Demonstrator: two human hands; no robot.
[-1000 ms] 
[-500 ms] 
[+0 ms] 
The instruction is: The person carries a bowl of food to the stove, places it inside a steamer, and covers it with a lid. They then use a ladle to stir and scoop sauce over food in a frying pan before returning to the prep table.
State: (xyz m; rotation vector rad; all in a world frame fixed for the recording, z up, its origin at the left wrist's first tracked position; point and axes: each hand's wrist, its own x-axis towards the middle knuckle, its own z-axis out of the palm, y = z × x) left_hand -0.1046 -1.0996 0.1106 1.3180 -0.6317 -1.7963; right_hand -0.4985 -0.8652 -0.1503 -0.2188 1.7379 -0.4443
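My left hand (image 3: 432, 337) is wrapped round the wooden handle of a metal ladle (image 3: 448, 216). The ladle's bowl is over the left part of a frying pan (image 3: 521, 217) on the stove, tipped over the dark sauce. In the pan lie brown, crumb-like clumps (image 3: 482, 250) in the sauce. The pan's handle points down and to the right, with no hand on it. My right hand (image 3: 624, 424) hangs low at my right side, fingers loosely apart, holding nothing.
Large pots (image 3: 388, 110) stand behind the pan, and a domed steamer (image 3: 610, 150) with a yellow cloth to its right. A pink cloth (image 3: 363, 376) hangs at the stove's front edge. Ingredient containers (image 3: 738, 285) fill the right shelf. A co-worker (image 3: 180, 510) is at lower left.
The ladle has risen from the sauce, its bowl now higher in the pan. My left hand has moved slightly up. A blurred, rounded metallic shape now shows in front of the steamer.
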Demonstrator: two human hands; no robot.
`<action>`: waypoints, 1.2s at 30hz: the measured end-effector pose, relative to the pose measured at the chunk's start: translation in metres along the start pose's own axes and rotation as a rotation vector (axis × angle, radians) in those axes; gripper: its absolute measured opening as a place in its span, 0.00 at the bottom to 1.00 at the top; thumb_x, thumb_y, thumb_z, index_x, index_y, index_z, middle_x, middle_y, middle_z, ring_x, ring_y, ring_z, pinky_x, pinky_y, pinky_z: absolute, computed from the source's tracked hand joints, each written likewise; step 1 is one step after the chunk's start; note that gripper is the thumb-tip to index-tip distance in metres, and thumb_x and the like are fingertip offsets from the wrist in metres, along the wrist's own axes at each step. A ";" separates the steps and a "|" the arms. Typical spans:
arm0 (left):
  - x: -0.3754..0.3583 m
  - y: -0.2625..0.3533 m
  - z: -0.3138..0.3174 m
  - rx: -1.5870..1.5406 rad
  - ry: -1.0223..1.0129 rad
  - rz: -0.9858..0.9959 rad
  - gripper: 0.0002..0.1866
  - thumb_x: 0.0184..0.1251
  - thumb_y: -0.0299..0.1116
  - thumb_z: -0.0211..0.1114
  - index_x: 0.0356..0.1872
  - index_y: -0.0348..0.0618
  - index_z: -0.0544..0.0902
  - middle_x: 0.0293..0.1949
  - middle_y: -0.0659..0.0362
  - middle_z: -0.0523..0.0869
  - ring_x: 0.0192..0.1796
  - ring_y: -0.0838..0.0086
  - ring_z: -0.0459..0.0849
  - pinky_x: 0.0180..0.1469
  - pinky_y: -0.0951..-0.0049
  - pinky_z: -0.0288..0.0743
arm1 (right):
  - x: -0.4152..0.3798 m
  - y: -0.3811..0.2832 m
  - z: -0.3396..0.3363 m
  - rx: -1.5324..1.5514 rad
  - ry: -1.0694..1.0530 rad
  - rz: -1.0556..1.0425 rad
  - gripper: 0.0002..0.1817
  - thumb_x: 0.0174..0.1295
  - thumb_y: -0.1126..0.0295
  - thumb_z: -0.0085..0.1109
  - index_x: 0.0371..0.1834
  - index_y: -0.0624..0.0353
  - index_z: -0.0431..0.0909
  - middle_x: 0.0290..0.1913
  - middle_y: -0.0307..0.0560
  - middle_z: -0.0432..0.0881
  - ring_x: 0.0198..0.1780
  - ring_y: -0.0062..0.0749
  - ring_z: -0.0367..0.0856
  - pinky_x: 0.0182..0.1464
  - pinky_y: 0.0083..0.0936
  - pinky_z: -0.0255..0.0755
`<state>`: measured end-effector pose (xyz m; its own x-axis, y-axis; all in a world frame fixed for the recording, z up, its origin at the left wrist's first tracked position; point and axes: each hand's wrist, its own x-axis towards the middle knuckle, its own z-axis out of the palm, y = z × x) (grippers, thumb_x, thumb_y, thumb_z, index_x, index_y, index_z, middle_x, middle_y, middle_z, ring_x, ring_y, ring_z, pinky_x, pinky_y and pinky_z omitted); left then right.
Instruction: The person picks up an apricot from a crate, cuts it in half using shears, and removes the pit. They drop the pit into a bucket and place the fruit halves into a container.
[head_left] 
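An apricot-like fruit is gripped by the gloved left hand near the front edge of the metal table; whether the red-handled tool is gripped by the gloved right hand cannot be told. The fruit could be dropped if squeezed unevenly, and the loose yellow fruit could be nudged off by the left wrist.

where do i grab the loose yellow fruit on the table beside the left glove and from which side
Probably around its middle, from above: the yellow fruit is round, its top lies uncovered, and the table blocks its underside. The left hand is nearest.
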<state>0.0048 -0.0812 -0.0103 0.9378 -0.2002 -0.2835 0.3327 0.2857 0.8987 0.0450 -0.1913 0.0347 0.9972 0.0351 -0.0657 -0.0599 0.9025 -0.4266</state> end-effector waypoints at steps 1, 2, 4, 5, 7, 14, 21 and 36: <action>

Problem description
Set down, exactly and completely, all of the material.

Written solution
Demonstrator: two human hands; no robot.
[-1000 ms] 
[-500 ms] 
[+0 ms] 
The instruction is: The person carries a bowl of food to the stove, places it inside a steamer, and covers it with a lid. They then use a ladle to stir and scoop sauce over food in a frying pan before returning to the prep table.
State: (xyz m; rotation vector rad; all in a world frame fixed for the recording, z up, its origin at the left wrist's first tracked position; point and axes: each hand's wrist, its own x-axis towards the middle knuckle, its own z-axis out of the palm, y = z × x) left_hand -0.1046 -1.0996 0.1106 1.3180 -0.6317 -1.7963; right_hand -0.4985 -0.8652 -0.1503 -0.2188 1.7379 -0.4443
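My left hand (image 3: 432, 337) is wrapped round the wooden handle of a metal ladle (image 3: 448, 216). The ladle's bowl is over the left part of a frying pan (image 3: 521, 217) on the stove, tipped over the dark sauce. In the pan lie brown, crumb-like clumps (image 3: 482, 250) in the sauce. The pan's handle points down and to the right, with no hand on it. My right hand (image 3: 624, 424) hangs low at my right side, fingers loosely apart, holding nothing.
Large pots (image 3: 388, 110) stand behind the pan, and a domed steamer (image 3: 610, 150) with a yellow cloth to its right. A pink cloth (image 3: 363, 376) hangs at the stove's front edge. Ingredient containers (image 3: 738, 285) fill the right shelf. A co-worker (image 3: 180, 510) is at lower left.
The ladle has risen from the sauce, its bowl now higher in the pan. My left hand has moved slightly up. A blurred, rounded metallic shape now shows in front of the steamer.
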Demonstrator: two human hands; no robot.
`<action>`: waypoints, 1.2s at 30hz: the measured end-effector pose, relative to the pose measured at the chunk's start: translation in metres along the start pose's own axes and rotation as a rotation vector (axis × angle, radians) in those axes; gripper: its absolute measured opening as a place in its span, 0.00 at the bottom to 1.00 at the top; thumb_x, thumb_y, thumb_z, index_x, index_y, index_z, middle_x, middle_y, middle_z, ring_x, ring_y, ring_z, pinky_x, pinky_y, pinky_z: absolute, computed from the source's tracked hand joints, each written likewise; step 1 is one step after the chunk's start; note that gripper is the thumb-tip to index-tip distance in metres, and thumb_x and the like are fingertip offsets from the wrist in metres, along the wrist's own axes at each step. A ";" separates the steps and a "|" the arms. Typical spans:
arm0 (left):
  - x: -0.3754..0.3583 m
  - y: -0.2625..0.3533 m
  - z: -0.3138..0.3174 m
  - rx: -1.5870..1.5406 rad
  - ry: -1.0223..1.0129 rad
  - rz: -0.9858..0.9959 rad
  - gripper: 0.0002..0.1866
  - thumb_x: 0.0184..0.1251
  - thumb_y: -0.0299..0.1116
  - thumb_z: -0.0211..0.1114
  - index_x: 0.0356..0.1872
  - index_y: -0.0348..0.0618
  - index_z: -0.0544..0.0902
  - middle_x: 0.0293..0.1949
  - middle_y: -0.0659..0.0362
  - middle_z: -0.0523..0.0869
  - ring_x: 0.0192..0.1796
  - ring_y: -0.0838..0.0086
  - ring_z: -0.0459..0.0849
  - pinky_x: 0.0180..0.1469
  - pinky_y: -0.0951..-0.0049
  - pinky_z: -0.0288..0.0743
arm1 (right):
  - x: -0.4152..0.3798 m
  - y: -0.3811..0.2832 m
  - z: -0.3396..0.3363 m
  - rx: -1.5324..1.5514 rad
  - ry: -1.0694..1.0530 rad
  - rz: -1.0556..1.0425 rad
  - gripper: 0.0002..0.1817
  - thumb_x: 0.0174..0.1295
  - thumb_y: -0.1126..0.0295
  - thumb_z: -0.0085..0.1109
  - index_x: 0.0371..0.1834
  - index_y: -0.0624..0.0353
  - index_z: -0.0431..0.0909
  - middle_x: 0.0290..0.1913
  - middle_y: -0.0307..0.0560
  - middle_z: -0.0432..0.0881
  - ring_x: 0.0198..0.1780
  - ring_y: -0.0062..0.0749
  - ring_z: -0.0367..0.0856
  - pinky_x: 0.0182..0.1464
  - pinky_y: 0.0083..0.0936
  - pinky_z: -0.0255..0.0755
`<state>`: measured end-effector pose (xyz m; its own x-axis, y-axis; all in a world frame fixed for the recording, z up, its origin at the left wrist's first tracked position; point and axes: each hand's wrist, its own x-axis towards the middle knuckle, its own z-axis out of the palm, y = z × x) (grippers, thumb_x, thumb_y, thumb_z, index_x, index_y, index_z, middle_x, middle_y, middle_z, ring_x, ring_y, ring_z, pinky_x, pinky_y and pinky_z omitted); left then right.
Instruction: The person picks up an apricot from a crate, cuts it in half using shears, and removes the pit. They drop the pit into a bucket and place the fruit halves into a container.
[head_left] 
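An apricot-like fruit is gripped by the gloved left hand near the front edge of the metal table; whether the red-handled tool is gripped by the gloved right hand cannot be told. The fruit could be dropped if squeezed unevenly, and the loose yellow fruit could be nudged off by the left wrist.

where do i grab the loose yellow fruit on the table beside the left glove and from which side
Probably around its middle, from above: the yellow fruit is round, its top lies uncovered, and the table blocks its underside. The left hand is nearest.
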<state>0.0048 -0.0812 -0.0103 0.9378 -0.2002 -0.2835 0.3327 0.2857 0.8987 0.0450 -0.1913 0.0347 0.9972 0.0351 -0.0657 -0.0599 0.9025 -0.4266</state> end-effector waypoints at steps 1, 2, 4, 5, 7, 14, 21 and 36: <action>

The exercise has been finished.